*TASK REQUIREMENTS*: Reproduce only this stretch of the listing below: from the line with "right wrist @" through the line with "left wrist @", exactly as written, with pictures excluded.

INFORMATION SUPPLIED START

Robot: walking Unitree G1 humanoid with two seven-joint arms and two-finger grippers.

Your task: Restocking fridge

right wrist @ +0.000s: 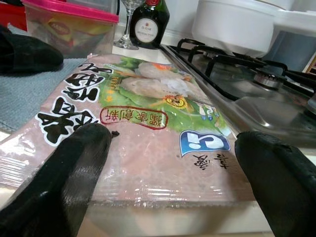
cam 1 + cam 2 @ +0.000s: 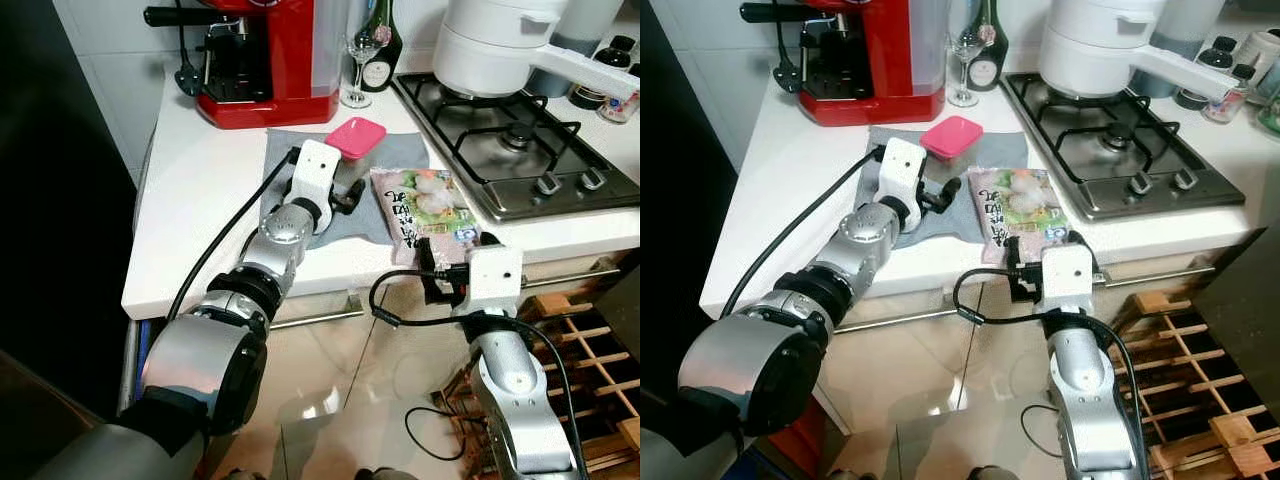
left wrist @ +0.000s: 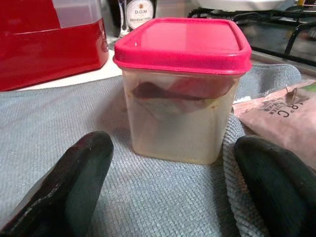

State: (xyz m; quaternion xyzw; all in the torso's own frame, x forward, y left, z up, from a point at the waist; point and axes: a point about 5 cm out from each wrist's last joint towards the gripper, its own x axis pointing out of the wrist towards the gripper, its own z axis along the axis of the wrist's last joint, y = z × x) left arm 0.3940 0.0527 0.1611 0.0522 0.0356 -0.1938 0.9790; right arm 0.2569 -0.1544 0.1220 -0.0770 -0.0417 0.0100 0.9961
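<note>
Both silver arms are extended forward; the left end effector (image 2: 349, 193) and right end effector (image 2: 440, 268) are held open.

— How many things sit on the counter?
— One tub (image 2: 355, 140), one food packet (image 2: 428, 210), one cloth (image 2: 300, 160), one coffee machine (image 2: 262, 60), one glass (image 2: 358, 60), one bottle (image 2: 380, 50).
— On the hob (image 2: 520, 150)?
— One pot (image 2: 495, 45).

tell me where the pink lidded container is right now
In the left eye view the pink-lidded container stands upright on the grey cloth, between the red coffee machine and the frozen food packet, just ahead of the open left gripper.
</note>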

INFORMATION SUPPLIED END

*TASK SOLUTION*:
right wrist @ +0.000s: 
cam 1 + cam 2 @ +0.000s: 
left wrist @ +0.000s: 

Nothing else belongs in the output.